We’ve been attending Red Hat Summit and JBoss World in Boston this week along with over 3,000 others. It’s been a great opportunity to talk to their execs about their specific approach to the market and consider how the company fits into the world of virtualisation. Red Hat crossed the $1 billion revenue mark towards the end of last year. We’re particularly interested in it because it bases its offerings on Open Source Linux, which now includes the KVM hypervisor as a standard feature. KVM is available from other Linux distributions, such as SuSe, although we believe Red Hat accounts for the majority of the deployments, which in total run on 7% of the world’s virtualised x86 servers.

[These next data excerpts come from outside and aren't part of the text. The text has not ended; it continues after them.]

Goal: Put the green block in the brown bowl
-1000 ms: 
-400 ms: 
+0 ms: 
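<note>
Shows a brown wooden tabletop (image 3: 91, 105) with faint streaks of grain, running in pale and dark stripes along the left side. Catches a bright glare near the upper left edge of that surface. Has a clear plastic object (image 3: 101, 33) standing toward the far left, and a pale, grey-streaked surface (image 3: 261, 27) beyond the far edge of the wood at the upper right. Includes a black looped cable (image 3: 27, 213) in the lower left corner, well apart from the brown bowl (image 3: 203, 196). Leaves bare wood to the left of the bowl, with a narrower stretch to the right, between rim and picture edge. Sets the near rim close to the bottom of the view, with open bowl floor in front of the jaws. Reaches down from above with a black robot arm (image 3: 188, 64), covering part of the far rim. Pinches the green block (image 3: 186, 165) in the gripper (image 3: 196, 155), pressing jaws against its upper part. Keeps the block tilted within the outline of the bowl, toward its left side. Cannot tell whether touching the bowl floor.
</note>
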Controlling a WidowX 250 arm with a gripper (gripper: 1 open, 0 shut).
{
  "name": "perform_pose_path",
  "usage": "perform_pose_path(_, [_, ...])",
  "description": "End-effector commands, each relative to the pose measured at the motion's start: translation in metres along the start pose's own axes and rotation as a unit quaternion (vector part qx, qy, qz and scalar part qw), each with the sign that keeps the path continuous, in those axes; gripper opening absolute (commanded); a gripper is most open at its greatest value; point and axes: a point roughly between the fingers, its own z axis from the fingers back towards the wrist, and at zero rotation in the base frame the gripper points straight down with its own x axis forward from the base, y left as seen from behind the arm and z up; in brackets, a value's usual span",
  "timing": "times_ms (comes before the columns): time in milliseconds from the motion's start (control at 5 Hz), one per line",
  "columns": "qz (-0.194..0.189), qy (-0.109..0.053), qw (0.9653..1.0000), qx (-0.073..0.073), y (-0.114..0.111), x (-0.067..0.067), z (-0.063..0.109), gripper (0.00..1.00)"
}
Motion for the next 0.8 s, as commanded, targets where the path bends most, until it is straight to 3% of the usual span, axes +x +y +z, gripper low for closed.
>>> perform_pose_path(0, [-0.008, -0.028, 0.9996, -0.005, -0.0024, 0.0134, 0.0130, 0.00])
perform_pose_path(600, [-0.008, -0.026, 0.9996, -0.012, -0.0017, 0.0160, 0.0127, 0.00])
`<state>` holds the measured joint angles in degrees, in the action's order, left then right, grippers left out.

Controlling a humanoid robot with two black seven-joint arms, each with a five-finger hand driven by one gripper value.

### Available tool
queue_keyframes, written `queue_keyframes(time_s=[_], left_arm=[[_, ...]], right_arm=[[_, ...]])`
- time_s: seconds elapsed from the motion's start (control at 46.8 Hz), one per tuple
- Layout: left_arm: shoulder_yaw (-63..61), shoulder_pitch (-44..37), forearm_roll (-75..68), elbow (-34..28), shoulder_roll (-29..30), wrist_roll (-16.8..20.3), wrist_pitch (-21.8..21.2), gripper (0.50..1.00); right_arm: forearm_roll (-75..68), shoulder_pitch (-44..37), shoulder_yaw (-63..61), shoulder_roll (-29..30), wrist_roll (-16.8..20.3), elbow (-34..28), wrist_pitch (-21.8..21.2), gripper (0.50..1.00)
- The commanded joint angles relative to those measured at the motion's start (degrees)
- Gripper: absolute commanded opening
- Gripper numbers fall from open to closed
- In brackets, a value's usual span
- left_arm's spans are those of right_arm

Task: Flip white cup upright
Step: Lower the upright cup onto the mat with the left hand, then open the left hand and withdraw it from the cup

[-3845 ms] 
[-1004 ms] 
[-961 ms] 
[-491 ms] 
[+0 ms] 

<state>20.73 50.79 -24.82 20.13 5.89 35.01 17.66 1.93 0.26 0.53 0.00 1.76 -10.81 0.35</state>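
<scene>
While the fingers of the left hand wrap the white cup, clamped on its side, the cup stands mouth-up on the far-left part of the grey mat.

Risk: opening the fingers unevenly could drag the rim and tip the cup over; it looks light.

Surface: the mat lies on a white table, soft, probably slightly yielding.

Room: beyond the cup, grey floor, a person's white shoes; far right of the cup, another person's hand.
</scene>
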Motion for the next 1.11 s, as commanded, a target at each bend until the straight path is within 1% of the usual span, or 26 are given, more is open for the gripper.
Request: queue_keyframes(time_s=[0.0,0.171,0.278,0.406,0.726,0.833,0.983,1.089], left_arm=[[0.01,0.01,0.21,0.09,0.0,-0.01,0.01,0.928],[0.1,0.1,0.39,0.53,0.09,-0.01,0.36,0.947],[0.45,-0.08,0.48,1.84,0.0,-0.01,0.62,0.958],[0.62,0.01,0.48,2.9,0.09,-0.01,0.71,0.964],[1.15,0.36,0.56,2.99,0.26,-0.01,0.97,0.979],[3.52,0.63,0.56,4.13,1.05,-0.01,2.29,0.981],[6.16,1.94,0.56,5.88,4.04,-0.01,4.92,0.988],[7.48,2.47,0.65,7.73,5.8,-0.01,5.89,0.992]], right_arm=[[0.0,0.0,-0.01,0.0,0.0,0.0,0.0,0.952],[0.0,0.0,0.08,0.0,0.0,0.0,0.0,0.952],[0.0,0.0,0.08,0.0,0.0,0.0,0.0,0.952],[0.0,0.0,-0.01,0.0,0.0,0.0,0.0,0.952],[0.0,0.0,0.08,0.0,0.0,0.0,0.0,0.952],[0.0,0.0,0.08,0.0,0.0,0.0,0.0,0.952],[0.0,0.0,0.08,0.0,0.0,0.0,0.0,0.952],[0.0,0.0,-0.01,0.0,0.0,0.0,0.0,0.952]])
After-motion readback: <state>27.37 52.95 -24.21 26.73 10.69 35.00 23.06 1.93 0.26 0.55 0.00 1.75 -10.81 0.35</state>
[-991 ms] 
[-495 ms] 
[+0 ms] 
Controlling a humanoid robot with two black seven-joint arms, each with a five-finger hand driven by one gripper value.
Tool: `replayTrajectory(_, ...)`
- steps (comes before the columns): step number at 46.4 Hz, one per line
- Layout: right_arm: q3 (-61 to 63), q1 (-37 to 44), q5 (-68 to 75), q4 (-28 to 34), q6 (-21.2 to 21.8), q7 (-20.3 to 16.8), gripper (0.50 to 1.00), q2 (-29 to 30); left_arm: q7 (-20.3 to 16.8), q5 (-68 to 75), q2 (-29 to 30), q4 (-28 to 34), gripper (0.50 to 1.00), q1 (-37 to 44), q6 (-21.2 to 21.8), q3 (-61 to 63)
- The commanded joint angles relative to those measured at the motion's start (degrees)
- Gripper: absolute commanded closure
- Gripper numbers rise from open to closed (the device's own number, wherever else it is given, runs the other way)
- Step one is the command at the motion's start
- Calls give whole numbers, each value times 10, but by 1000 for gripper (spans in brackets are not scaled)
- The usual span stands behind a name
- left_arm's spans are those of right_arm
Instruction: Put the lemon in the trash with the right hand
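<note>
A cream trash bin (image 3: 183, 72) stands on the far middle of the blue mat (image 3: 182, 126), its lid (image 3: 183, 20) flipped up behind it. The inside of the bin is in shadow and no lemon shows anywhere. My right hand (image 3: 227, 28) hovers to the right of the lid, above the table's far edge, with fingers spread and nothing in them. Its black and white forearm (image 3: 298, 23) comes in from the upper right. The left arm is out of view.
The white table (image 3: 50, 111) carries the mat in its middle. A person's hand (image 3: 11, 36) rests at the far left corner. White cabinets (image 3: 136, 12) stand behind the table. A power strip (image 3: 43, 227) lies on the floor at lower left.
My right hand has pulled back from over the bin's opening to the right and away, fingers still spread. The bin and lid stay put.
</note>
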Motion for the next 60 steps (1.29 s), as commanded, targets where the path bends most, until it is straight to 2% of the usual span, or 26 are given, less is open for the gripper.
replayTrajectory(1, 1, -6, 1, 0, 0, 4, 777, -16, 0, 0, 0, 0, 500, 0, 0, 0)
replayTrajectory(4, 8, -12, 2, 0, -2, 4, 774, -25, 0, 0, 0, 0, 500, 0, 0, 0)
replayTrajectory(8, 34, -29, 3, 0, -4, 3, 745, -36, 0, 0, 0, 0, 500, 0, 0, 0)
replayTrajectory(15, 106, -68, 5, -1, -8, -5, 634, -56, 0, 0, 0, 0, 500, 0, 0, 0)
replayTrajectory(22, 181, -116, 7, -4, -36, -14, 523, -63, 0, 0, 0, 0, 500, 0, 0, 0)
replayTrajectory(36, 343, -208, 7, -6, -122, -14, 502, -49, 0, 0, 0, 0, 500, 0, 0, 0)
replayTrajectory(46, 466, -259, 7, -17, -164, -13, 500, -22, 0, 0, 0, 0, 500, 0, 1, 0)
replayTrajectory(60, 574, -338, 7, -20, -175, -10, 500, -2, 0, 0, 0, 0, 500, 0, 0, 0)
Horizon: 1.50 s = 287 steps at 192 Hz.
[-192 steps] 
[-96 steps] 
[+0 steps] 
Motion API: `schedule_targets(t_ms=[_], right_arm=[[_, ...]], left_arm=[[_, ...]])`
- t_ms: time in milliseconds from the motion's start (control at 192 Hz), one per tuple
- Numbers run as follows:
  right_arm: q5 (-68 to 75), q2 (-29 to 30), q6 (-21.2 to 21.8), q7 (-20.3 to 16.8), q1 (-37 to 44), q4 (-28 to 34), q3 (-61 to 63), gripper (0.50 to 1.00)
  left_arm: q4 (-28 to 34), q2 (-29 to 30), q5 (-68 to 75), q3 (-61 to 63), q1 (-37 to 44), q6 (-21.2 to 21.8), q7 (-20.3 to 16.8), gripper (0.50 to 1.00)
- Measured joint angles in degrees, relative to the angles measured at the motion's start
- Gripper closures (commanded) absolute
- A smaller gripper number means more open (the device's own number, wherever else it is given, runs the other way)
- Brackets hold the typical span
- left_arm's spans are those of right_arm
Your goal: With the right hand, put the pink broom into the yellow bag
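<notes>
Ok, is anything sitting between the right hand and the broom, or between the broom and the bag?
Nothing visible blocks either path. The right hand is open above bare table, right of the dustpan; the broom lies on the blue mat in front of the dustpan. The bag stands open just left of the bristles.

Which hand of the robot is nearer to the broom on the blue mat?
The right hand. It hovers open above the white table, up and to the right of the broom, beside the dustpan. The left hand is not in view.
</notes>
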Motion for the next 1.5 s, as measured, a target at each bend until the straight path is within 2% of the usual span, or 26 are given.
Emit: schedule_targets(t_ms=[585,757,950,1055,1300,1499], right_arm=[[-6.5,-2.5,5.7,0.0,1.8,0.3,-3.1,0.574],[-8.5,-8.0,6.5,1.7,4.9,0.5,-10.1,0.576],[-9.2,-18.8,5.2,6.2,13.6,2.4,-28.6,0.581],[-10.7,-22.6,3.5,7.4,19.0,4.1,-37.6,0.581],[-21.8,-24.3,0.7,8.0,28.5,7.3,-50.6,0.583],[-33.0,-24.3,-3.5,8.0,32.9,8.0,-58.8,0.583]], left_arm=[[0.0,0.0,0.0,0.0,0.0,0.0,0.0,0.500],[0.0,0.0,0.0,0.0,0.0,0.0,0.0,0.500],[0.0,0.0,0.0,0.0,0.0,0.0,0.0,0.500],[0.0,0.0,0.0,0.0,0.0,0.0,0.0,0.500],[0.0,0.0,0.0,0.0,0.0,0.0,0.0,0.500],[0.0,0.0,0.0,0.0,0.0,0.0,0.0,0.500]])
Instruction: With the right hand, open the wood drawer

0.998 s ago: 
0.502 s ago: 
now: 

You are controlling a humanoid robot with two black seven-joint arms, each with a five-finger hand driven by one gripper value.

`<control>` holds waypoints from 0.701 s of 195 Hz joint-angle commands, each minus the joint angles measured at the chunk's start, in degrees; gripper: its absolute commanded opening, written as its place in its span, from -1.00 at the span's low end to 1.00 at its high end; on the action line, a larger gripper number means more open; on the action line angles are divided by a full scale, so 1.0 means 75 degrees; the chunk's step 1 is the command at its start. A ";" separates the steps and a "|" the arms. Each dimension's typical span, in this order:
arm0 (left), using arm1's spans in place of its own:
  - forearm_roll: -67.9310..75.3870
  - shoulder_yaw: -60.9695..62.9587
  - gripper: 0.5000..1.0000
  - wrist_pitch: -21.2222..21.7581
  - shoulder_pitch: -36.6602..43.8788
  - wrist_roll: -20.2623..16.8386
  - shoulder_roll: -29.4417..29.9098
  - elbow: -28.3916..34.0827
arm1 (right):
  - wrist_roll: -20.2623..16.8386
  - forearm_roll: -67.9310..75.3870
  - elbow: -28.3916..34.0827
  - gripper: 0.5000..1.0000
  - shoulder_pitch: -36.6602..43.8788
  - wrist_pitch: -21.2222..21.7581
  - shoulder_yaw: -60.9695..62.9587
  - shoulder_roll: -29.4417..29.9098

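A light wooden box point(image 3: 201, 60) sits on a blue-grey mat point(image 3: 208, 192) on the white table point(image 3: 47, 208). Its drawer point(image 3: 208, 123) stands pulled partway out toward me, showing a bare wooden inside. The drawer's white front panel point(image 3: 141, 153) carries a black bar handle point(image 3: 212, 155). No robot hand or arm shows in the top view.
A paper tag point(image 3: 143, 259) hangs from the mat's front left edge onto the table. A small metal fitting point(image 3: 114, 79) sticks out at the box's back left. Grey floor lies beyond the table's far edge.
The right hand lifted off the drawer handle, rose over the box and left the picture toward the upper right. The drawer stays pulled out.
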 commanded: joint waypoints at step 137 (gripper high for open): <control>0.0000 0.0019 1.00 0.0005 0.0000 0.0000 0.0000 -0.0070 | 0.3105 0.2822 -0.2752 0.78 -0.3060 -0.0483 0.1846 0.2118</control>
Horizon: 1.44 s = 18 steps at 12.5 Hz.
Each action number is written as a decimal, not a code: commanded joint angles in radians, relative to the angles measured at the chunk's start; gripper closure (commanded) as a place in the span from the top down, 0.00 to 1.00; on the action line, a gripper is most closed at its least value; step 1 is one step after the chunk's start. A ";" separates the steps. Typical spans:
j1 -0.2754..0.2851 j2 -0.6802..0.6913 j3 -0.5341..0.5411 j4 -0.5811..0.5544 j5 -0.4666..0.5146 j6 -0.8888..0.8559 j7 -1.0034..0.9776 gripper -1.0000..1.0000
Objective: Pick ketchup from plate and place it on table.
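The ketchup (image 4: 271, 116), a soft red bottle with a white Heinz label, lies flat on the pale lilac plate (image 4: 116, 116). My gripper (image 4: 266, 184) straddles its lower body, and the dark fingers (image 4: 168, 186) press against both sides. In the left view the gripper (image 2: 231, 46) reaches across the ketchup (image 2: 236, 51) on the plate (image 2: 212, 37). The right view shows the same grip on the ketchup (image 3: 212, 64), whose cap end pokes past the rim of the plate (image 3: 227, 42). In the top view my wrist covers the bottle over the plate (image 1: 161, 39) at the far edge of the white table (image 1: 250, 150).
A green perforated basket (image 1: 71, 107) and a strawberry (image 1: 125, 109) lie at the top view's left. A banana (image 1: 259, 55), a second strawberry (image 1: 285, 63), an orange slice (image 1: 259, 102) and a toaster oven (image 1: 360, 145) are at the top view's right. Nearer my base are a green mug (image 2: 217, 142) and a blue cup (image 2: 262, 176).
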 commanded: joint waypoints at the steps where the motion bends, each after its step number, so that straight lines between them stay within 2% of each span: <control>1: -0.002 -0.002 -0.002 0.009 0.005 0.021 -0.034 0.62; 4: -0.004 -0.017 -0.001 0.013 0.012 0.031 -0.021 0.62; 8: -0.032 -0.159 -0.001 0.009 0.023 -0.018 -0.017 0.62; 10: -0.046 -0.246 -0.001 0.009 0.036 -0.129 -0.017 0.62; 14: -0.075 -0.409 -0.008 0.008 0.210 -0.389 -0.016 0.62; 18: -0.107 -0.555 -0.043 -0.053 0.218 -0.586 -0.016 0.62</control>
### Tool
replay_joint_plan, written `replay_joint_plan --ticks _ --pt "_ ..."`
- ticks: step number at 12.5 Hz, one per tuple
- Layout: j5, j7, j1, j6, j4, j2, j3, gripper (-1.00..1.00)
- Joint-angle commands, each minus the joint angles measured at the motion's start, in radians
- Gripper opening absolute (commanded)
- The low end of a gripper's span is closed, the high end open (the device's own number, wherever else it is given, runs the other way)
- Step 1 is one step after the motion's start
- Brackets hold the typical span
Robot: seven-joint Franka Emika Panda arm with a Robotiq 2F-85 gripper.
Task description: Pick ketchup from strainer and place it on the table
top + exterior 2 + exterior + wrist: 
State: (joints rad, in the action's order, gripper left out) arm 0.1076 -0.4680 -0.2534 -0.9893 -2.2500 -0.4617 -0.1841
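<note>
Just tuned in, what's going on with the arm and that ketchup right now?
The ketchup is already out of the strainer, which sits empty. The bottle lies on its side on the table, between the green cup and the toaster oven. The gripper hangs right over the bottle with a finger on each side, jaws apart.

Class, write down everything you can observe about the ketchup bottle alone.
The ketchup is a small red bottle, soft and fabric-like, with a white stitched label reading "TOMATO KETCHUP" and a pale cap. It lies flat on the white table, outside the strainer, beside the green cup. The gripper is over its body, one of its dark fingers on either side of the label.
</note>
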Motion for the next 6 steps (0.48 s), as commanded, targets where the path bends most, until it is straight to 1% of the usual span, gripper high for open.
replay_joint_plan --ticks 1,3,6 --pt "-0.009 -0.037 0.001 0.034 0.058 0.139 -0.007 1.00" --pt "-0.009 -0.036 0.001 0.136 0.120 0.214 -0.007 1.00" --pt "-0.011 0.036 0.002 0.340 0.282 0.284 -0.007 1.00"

A shift from Linux distribution to Enterprise software and Cloud provider
Red Hat’s role has changed over the year from an Open Source software provider to a commercial organisation providing tools for business: in the process expanding from Red Hat Enterprise Linux (RHEL) to Virtualisation (RHEV) and now offering.
At this week’s show it announced new offerings, including:
- In OpenShift – its Cloud based PaaS offering – it launched its ITOps offline service for administrators and previewed its DevOps – a hosted service for developers
- Red Hat Hybrid IaaS
- Red Hat Cloud with Virtualization Bundle
- Red Hat storage – the beginnings of on premise and Cloud offerings from the technology it acquired from Gluster last year
It remains true to its Open Source roots by allowing most of its software to be downloaded and used for free, picking up revenues from subscriptions in (typically) annual service contracts, which currently account for 87% of its revenues.
We note that it is more cautious in its acquisition strategy than Citrix, which had revenues of $2.3 billion in the last year: Red Hat focuses more on sustained revenue growth and profitability. It also hasn’t been as successful as VMware, which had revenues of $4 billion in the last year and whose ESX hypervisor is used on 72% of virtualised x86 servers. Much to its advantage is its ability to provide operating system, hypervisor and systems management (albeit with Open Source products available to others) – a status it shares only with Microsoft in the x86 server world.
Open Source is less important than great products that work
We believe that Open Source in itself is becoming less important in a market in which suppliers are building ever more tightly integrated solutions: its main advantage is in sharing the cost of software development for vendors, which is offset by its free use by others under General Public License (GPL) rules. Users currently seem less concerned about avoiding future vendor lock-in than buying great products which work, otherwise Apple and VMware wouldn’t have enjoyed such strong growth.
Nevertheless Red Hat is doing a good job of shifting focus, having moved from Linux distribution, to Enterprise and now to Cloud. We’re particularly interested in its potential as a storage hypervisor vendor and will be writing about that soon.